_PROBLEM REQUIREMENTS_. What is needed is an exact copy of every record.

........

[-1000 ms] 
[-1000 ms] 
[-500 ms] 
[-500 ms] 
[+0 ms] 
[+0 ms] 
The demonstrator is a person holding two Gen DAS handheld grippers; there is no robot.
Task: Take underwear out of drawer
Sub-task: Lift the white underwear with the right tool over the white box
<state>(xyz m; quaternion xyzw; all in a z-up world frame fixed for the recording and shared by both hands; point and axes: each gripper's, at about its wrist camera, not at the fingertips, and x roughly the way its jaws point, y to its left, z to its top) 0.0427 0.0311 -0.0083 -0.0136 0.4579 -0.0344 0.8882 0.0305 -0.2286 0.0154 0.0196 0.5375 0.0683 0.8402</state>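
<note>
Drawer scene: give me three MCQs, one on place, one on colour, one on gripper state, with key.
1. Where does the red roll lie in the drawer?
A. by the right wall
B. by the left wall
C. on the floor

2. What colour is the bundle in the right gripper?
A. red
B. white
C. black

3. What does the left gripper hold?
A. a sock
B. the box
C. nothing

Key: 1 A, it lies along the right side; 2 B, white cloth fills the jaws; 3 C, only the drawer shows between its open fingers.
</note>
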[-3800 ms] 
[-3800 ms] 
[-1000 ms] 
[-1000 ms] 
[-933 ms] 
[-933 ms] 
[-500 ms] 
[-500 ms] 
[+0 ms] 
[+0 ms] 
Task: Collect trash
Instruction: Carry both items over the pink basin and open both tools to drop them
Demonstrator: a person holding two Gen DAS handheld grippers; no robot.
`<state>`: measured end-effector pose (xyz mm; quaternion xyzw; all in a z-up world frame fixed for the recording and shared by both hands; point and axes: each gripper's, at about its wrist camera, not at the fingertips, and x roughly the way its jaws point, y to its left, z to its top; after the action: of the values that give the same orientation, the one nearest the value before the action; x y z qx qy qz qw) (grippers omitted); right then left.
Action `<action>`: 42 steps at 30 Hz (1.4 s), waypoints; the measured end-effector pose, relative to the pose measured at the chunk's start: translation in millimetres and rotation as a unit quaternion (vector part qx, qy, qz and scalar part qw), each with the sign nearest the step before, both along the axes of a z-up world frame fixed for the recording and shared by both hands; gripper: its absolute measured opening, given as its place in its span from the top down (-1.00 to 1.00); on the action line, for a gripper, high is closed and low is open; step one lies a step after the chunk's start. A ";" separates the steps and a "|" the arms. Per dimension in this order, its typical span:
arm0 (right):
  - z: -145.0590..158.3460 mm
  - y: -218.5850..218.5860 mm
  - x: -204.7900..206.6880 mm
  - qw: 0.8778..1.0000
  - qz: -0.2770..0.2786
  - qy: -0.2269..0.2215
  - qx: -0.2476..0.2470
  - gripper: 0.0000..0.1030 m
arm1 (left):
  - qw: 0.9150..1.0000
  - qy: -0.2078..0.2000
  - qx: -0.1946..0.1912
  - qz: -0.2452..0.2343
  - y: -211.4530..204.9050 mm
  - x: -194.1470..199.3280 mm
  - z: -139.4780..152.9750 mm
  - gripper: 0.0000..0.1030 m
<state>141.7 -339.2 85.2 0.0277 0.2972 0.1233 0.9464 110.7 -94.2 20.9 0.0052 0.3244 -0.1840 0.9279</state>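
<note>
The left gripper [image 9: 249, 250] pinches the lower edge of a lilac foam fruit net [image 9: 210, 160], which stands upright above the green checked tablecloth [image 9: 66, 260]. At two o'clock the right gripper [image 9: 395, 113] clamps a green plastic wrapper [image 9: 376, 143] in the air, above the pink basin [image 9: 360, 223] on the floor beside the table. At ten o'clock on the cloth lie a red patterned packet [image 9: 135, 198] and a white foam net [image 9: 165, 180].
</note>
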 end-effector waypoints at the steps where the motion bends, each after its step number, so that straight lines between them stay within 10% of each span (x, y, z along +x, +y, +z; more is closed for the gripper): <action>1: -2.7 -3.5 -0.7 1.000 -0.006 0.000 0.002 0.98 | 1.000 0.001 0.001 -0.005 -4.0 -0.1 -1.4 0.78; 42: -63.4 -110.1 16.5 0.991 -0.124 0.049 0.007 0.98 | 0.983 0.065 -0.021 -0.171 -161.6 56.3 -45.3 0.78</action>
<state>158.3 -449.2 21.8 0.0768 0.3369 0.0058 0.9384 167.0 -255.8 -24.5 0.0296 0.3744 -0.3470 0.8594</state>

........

_TASK RESULT_.
[-1000 ms] 
[-1000 ms] 
[-500 ms] 
[-500 ms] 
[+0 ms] 
[+0 ms] 
The demonstrator is a person holding two Gen DAS handheld grippers; there is no robot.
Task: Take underwear out of drawer
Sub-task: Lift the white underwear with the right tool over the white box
<state>(xyz m; quaternion xyzw; all in a z-up world frame fixed for the recording and shared by both hands; point and axes: each gripper's, at about its wrist camera, not at the fingertips, and x roughly the way its jaws point, y to its left, z to its top) 0.0427 0.0311 -0.0083 -0.0136 0.4579 -0.0344 0.8882 0.0305 -0.2286 0.0154 0.0196 0.5375 0.0683 0.8402</state>
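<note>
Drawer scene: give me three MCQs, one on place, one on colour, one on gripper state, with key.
1. Where does the red roll lie in the drawer?
A. by the right wall
B. by the left wall
C. on the floor

2. What colour is the bundle in the right gripper?
A. red
B. white
C. black

3. What does the left gripper hold?
A. a sock
B. the box
C. nothing

Key: 1 A, it lies along the right side; 2 B, white cloth fills the jaws; 3 C, only the drawer shows between its open fingers.
</note>
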[-3800 ms] 
[-3800 ms] 
[-1000 ms] 
[-1000 ms] 
[-933 ms] 
[-933 ms] 
[-500 ms] 
[-500 ms] 
[+0 ms] 
[+0 ms] 
Task: Collect trash
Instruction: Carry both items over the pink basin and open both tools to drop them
Demonstrator: a person holding two Gen DAS handheld grippers; no robot.
`<state>`: measured end-effector pose (xyz mm; quaternion xyzw; all in a z-up world frame fixed for the recording and shared by both hands; point and axes: each gripper's, at about its wrist camera, not at the fingertips, and x roughly the way its jaws point, y to its left, z to its top; after the action: of the values that give the same orientation, the one nearest the value before the action; x y z qx qy qz qw) (grippers omitted); right then left.
Action `<action>`: 42 steps at 30 Hz (1.4 s), waypoints; the measured end-effector pose, relative to the pose measured at the chunk's start: translation in millimetres and rotation as a unit quaternion (vector part qx, qy, qz and scalar part qw), each with the sign nearest the step before, both along the axes of a z-up world frame fixed for the recording and shared by both hands; gripper: its absolute measured opening, given as its place in its span from the top down (-1.00 to 1.00); on the action line, for a gripper, high is closed and low is open; step one lies a step after the chunk's start. A ";" separates the steps and a "|" the arms. Per dimension in this order, its typical span:
arm0 (right):
  - z: -145.0590..158.3460 mm
  - y: -218.5850..218.5860 mm
  - x: -204.7900..206.6880 mm
  - qw: 0.8778..1.0000
  - qz: -0.2770..0.2786
  - qy: -0.2269..0.2215
  - qx: -0.2476..0.2470
  - gripper: 0.0000..0.1030 m
arm1 (left):
  - qw: 0.9150..1.0000
  - qy: -0.2078..0.2000
  - qx: -0.1946..0.1912
  - qz: -0.2452..0.2343
  - y: -211.4530..204.9050 mm
  - x: -194.1470..199.3280 mm
  - z: -139.4780..152.9750 mm
  - gripper: 0.0000..0.1030 m
<state>141.7 -339.2 85.2 0.0277 0.2972 0.1233 0.9464 110.7 -94.2 20.9 0.0052 0.3244 -0.1840 0.9279</state>
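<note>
The left gripper [image 9: 249, 250] pinches the lower edge of a lilac foam fruit net [image 9: 210, 160], which stands upright above the green checked tablecloth [image 9: 66, 260]. At two o'clock the right gripper [image 9: 395, 113] clamps a green plastic wrapper [image 9: 376, 143] in the air, above the pink basin [image 9: 360, 223] on the floor beside the table. At ten o'clock on the cloth lie a red patterned packet [image 9: 135, 198] and a white foam net [image 9: 165, 180].
</note>
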 end-effector waypoints at the steps where the motion bends, each after its step number, so that straight lines between them stay within 10% of each span (x, y, z along +x, +y, +z; more is closed for the gripper): <action>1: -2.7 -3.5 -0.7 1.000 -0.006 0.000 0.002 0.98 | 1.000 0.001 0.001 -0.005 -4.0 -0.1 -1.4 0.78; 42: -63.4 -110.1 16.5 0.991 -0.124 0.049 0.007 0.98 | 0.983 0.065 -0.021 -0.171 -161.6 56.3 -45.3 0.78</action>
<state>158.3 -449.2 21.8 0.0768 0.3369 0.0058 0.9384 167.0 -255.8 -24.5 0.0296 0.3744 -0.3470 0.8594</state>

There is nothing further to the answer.